WHAT TO DO:
When you repeat the listing, keep every character as it is.

── RAW DATA

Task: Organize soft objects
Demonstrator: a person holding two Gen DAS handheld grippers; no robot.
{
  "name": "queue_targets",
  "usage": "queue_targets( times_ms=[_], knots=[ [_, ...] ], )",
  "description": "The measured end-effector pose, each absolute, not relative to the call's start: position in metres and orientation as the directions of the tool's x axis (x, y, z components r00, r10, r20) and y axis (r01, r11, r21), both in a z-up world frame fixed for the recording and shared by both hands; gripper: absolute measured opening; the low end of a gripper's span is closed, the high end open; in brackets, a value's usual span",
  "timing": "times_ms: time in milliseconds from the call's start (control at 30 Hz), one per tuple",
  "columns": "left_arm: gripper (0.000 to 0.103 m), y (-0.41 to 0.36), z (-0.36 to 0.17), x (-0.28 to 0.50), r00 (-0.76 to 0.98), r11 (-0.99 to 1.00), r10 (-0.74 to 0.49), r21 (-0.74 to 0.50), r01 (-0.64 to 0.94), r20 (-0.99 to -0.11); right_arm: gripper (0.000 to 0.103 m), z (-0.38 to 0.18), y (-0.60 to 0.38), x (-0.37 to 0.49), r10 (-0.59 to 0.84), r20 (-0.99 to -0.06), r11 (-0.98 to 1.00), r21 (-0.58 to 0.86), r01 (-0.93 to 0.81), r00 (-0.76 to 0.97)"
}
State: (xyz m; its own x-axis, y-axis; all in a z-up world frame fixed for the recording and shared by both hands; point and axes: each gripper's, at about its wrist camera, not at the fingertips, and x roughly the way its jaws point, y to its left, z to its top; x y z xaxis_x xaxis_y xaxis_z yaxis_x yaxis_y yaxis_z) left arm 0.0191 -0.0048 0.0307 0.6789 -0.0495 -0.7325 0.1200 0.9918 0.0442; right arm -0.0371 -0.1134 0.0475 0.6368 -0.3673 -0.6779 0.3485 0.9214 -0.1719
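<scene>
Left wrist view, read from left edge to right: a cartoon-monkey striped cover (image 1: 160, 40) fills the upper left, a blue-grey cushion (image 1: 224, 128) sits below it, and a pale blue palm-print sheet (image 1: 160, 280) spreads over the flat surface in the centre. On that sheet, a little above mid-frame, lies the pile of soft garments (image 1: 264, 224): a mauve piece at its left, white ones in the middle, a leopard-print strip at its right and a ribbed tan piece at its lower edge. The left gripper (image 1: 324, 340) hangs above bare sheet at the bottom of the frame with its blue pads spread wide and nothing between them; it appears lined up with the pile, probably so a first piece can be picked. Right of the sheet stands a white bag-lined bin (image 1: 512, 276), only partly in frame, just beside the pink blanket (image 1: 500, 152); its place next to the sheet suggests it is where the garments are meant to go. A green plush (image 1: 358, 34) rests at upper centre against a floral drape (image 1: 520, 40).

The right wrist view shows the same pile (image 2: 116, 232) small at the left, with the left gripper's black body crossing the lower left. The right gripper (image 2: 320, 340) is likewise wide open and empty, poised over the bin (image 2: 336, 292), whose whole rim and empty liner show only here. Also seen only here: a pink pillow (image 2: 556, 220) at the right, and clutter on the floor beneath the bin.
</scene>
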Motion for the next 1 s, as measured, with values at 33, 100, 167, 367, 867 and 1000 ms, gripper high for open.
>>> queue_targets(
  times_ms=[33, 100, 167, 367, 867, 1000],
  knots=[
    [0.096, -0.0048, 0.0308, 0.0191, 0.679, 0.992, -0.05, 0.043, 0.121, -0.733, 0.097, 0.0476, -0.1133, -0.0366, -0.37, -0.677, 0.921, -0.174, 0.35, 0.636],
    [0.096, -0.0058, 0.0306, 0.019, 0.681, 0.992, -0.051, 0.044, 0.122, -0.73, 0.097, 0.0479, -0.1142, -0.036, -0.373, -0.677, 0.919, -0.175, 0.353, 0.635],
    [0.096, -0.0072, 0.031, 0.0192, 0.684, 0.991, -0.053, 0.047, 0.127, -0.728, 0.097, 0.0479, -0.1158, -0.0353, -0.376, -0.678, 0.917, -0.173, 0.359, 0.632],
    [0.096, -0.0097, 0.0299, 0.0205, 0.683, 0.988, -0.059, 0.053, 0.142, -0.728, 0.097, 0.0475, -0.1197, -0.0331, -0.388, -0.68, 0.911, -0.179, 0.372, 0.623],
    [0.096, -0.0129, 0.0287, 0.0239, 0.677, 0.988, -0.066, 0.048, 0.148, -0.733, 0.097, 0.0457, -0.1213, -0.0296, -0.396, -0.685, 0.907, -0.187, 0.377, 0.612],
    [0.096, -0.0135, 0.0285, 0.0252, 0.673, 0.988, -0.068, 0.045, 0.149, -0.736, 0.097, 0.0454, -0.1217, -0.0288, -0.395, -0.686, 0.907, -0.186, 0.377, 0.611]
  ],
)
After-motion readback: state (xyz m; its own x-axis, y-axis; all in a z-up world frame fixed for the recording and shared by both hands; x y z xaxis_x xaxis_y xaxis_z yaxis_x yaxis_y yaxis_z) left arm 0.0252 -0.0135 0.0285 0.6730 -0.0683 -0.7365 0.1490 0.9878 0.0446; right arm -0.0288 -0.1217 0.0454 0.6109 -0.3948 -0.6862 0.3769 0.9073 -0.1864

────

EXERCISE RESULT:
Task: Organize soft objects
Demonstrator: a person holding two Gen DAS handheld grippers; no robot.
{
  "name": "queue_targets",
  "usage": "queue_targets( times_ms=[_], knots=[ [_, ...] ], )",
  "description": "The measured end-effector pose, each absolute, not relative to the call's start: position in metres and orientation as the directions of the tool's x axis (x, y, z components r00, r10, r20) and y axis (r01, r11, r21), both in a z-up world frame fixed for the recording and shared by both hands; gripper: absolute measured opening; the low end of a gripper's span is closed, the high end open; in brackets, a value's usual span",
  "timing": "times_ms: time in milliseconds from the call's start (control at 30 Hz), one per tuple",
  "columns": "left_arm: gripper (0.000 to 0.103 m), y (-0.41 to 0.36), z (-0.36 to 0.17), x (-0.28 to 0.50), r00 (-0.76 to 0.98), r11 (-0.99 to 1.00), r10 (-0.74 to 0.49), r21 (-0.74 to 0.50), r01 (-0.64 to 0.94), r20 (-0.99 to -0.11); right_arm: gripper (0.000 to 0.103 m), z (-0.38 to 0.18), y (-0.60 to 0.38), x (-0.37 to 0.49), r10 (-0.59 to 0.84), r20 (-0.99 to -0.06), r11 (-0.98 to 1.00), r21 (-0.58 to 0.86), r01 (-0.93 to 0.81), r00 (-0.76 to 0.97)"
}
State: (xyz m; its own x-axis, y-axis; all in a z-up world frame fixed for the recording and shared by both hands; point and axes: each gripper's, at about its wrist camera, not at the fingertips, and x roughly the way its jaws point, y to its left, z to its top; x y z xaxis_x xaxis_y xaxis_z yaxis_x yaxis_y yaxis_z) left arm 0.0191 -0.0048 0.0307 0.6789 -0.0495 -0.7325 0.1200 0.9918 0.0442; right arm -0.0371 -0.1134 0.0475 0.6368 -0.3673 -0.6779 0.3485 0.9214 -0.1719
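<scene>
Left wrist view, read from left edge to right: a cartoon-monkey striped cover (image 1: 160, 40) fills the upper left, a blue-grey cushion (image 1: 224, 128) sits below it, and a pale blue palm-print sheet (image 1: 160, 280) spreads over the flat surface in the centre. On that sheet, a little above mid-frame, lies the pile of soft garments (image 1: 264, 224): a mauve piece at its left, white ones in the middle, a leopard-print strip at its right and a ribbed tan piece at its lower edge. The left gripper (image 1: 324, 340) hangs above bare sheet at the bottom of the frame with its blue pads spread wide and nothing between them; it appears lined up with the pile, probably so a first piece can be picked. Right of the sheet stands a white bag-lined bin (image 1: 512, 276), only partly in frame, just beside the pink blanket (image 1: 500, 152); its place next to the sheet suggests it is where the garments are meant to go. A green plush (image 1: 358, 34) rests at upper centre against a floral drape (image 1: 520, 40).

The right wrist view shows the same pile (image 2: 116, 232) small at the left, with the left gripper's black body crossing the lower left. The right gripper (image 2: 320, 340) is likewise wide open and empty, poised over the bin (image 2: 336, 292), whose whole rim and empty liner show only here. Also seen only here: a pink pillow (image 2: 556, 220) at the right, and clutter on the floor beneath the bin.
</scene>
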Motion for the next 1 s, as measured, with values at 33, 100, 167, 367, 867 and 1000 ms, gripper high for open.
>>> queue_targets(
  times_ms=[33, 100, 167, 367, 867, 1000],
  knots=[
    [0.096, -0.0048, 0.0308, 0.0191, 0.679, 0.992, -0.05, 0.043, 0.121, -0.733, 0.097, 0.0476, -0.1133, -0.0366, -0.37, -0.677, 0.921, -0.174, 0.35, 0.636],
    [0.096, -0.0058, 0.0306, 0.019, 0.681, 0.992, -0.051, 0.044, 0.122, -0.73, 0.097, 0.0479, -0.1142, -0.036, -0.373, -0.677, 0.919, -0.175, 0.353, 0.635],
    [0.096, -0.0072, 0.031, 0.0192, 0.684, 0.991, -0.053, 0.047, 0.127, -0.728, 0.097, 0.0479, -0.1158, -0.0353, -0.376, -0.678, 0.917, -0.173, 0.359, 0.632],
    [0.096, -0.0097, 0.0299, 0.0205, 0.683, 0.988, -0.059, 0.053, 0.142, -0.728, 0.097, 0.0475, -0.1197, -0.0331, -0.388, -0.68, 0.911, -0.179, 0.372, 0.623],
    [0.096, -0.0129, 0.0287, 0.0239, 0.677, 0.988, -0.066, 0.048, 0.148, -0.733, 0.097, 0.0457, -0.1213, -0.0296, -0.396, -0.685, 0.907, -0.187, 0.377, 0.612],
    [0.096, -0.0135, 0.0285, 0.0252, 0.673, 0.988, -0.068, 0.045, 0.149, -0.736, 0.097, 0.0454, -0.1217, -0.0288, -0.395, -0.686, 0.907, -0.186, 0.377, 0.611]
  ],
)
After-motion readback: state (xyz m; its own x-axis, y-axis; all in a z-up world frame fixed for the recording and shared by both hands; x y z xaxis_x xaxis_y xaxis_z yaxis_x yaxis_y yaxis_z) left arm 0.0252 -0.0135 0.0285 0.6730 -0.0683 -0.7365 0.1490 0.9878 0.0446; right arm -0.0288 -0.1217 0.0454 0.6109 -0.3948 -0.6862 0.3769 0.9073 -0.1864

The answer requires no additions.